The researchers used layers of volcanic material from the Penglaitan section in South China’s Guangxi Autonomous Region to perform a biostratigraphy and geochemical analyses. They were able to document at least 10 major marine fossil groups, and determine that 29 of the 66 Permian species they identified went extinct within or at the top of a single bed of volcanic ash-rich sandstone. No “survival interval” was found, which indicates that this highly diverse marine ecosystem suddenly disappeared during the time of deposition of this one bed of volcanic ash.
Data gathered in this study also showed that the environmental effects of volcanic gases such as carbon dioxide, methane, and sulfur dioxide could have been lethal. The combination of deadly greenhouse warming, oceans barren of dissolved oxygen, acid rain, and atmospheric pollution of heavy metals would have made it extremely difficult to survive.

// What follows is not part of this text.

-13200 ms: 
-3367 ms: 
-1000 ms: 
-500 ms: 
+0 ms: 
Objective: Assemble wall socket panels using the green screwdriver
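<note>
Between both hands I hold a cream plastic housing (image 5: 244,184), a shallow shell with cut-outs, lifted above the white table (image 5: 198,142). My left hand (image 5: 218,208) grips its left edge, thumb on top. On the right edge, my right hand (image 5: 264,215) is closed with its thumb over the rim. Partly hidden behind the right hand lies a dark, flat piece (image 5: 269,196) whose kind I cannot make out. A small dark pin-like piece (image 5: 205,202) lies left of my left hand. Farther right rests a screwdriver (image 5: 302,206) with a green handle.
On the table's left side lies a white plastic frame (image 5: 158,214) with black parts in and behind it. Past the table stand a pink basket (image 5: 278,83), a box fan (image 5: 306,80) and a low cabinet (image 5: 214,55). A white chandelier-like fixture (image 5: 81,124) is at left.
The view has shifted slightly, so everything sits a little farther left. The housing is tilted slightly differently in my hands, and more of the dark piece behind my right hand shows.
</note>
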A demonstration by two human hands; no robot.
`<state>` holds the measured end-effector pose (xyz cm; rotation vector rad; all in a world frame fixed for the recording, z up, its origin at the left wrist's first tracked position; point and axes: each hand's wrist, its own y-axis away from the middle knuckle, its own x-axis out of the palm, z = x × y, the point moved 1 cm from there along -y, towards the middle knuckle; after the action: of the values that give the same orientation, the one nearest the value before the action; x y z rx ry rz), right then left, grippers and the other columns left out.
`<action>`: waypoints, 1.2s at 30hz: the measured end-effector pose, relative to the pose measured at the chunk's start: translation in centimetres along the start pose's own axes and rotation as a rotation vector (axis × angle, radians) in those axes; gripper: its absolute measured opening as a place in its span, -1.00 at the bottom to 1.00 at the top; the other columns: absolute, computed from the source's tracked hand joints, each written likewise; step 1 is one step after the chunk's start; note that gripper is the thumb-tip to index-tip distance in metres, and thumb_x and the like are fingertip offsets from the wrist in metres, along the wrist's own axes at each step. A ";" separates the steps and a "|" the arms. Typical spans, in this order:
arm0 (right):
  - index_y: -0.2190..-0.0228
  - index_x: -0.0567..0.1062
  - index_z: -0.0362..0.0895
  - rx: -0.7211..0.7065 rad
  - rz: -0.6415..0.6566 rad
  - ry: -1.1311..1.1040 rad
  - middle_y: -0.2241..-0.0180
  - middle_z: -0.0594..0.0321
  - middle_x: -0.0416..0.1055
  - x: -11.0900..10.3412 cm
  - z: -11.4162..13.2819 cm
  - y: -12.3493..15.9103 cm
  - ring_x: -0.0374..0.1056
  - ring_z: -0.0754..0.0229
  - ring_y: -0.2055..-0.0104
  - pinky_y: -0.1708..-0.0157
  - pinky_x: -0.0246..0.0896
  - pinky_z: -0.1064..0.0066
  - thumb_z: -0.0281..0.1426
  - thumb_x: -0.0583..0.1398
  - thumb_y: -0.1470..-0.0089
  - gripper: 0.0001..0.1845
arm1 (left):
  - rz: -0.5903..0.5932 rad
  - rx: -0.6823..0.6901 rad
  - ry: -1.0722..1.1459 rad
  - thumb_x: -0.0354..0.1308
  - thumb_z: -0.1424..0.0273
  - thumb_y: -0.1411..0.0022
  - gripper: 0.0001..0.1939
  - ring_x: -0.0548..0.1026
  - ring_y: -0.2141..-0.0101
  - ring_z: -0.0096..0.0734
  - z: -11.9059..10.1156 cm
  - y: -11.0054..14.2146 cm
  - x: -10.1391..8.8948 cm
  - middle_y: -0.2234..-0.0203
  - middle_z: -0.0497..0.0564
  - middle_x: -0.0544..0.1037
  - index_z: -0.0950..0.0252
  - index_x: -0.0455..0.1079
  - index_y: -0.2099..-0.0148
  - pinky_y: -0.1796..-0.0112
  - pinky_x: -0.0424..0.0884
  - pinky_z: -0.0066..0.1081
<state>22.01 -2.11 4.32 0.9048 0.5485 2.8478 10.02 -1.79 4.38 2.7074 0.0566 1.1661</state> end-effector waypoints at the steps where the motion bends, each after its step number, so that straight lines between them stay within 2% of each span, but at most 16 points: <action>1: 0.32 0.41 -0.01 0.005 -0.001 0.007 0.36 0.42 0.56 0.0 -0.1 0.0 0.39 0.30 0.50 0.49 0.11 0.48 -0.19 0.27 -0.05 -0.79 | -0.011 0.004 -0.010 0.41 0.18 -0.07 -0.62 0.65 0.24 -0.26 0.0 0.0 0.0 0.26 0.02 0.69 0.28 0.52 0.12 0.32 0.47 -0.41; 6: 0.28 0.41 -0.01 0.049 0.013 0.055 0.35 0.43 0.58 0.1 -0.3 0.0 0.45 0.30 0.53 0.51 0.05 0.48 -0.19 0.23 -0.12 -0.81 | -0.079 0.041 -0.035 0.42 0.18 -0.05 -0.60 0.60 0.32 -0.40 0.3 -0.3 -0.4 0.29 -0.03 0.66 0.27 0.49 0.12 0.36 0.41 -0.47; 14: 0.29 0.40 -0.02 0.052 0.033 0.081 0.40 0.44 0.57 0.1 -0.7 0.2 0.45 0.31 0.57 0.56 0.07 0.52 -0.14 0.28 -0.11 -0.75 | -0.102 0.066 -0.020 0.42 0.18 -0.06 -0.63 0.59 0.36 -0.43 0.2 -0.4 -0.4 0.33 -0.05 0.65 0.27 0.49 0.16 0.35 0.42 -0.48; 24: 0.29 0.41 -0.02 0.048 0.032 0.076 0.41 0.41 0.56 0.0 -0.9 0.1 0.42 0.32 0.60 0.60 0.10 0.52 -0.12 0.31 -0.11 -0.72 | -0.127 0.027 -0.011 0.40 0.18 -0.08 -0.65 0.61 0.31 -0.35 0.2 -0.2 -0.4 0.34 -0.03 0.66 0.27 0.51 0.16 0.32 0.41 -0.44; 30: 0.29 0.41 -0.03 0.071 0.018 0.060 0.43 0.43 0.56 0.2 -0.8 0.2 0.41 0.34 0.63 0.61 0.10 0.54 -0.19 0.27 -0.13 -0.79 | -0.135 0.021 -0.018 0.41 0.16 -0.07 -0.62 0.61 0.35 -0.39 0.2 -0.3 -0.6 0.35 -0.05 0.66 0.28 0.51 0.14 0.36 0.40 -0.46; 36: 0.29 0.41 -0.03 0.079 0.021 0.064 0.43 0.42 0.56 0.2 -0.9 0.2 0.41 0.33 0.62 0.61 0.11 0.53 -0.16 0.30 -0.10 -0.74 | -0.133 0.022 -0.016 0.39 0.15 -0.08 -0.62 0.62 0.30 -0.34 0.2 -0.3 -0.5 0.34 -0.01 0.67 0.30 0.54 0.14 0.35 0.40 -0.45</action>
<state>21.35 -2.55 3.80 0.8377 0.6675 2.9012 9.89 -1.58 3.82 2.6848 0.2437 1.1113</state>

In the past, the Permian extinction has been considered to be the result of rapid climate warming, likely produced by carbon dioxide and methane emissions from the enormous Siberian flood basalt eruptions. High-resolution paleotemperature measurements throughout the mass extinction time period suggest a significant warming of as much as 10 degrees Celsius immediately following the mass extinction event.
While our own projections of climate warming in our near future are not nearly as drastic, there is still an interesting – and quite worrying – amount of parallels between this mass extinction and our current climate troubles. While it is highly unlikely anything resembling the “Great Dying” will happen anytime soon, even by geological standards, these findings reflect how important it is to keep track of climate change and the environmental effects connected to it.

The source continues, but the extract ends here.